[Work order] Please copy out the full listing that follows exactly; no picture belongs in the copy.

[The data]
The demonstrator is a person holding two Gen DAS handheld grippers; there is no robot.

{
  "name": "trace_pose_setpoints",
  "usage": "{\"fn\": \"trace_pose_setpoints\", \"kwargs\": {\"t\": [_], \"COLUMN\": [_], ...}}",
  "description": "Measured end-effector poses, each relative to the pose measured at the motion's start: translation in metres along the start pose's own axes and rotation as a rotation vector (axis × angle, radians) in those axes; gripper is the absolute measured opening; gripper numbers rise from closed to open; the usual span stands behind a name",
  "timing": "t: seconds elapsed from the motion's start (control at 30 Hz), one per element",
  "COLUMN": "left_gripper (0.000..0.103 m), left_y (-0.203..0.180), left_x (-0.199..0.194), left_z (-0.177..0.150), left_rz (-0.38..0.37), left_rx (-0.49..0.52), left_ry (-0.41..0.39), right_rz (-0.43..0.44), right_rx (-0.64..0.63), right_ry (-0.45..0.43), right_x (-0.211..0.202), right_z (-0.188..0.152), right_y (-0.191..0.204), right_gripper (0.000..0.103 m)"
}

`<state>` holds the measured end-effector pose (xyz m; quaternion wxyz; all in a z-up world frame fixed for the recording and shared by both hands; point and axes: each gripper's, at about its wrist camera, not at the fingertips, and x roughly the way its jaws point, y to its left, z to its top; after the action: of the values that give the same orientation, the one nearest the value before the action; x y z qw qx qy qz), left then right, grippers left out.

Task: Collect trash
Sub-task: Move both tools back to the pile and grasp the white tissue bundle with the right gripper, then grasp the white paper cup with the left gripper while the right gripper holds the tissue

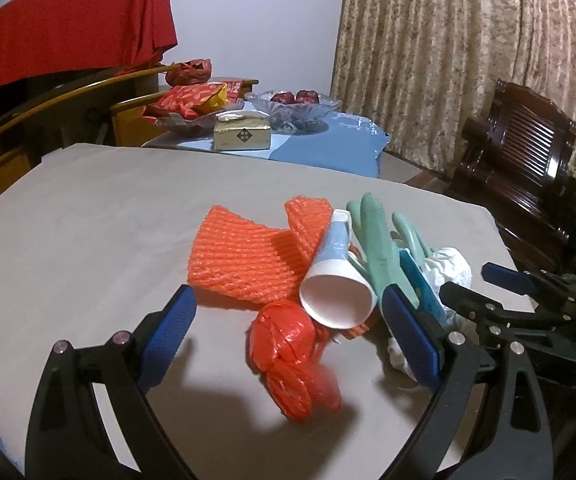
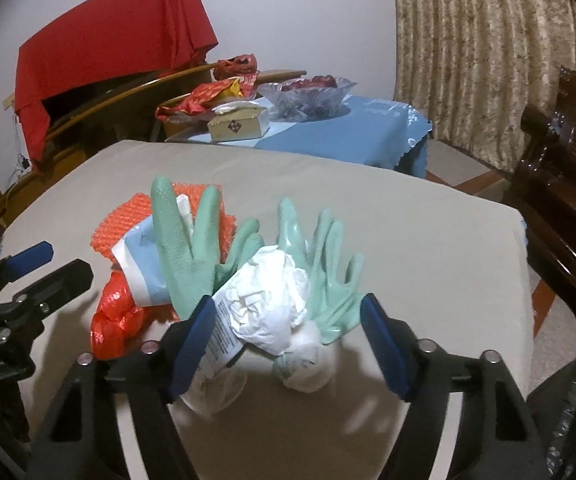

[Response box]
The demonstrator is a person holding two Gen DAS handheld grippers; there is no robot.

{
  "name": "trace_pose_setpoints",
  "usage": "{\"fn\": \"trace_pose_setpoints\", \"kwargs\": {\"t\": [_], \"COLUMN\": [_], ...}}",
  "description": "Measured end-effector poses, each relative to the pose measured at the motion's start: translation in metres along the start pose's own axes and rotation as a rotation vector (axis × angle, radians) in those axes; gripper is the absolute measured opening; gripper numbers rise from closed to open; the usual span stands behind a name",
  "timing": "t: seconds elapsed from the motion's start (control at 30 Hz), one per element",
  "COLUMN": "left_gripper (0.000..0.103 m), left_y (-0.203..0.180), left_x (-0.199..0.194), left_z (-0.177..0.150), left_rz (-0.38..0.37), left_rx (-0.49..0.52), left_ry (-0.41..0.39), right_rz (-0.43..0.44), right_rx (-0.64..0.63), right_ry (-0.45..0.43), right_x (-0.211..0.202), right_z (-0.188..0.152), right_y (-0.191..0.204), right_gripper (0.000..0.103 m)"
}

`<state>` holds the measured end-effector pose (xyz m; quaternion wxyz; all in a z-up world frame fixed for the recording and shared by both hands; point and axes: each gripper's, at about its wrist camera, not at the fingertips, and x roughly the way its jaws point, y to its left, z to its top; after the action: of the values that give the same orientation, the one nearest the value before the action; x y z qw qx qy qz), left then right, grippers left out.

Task: Collect trash
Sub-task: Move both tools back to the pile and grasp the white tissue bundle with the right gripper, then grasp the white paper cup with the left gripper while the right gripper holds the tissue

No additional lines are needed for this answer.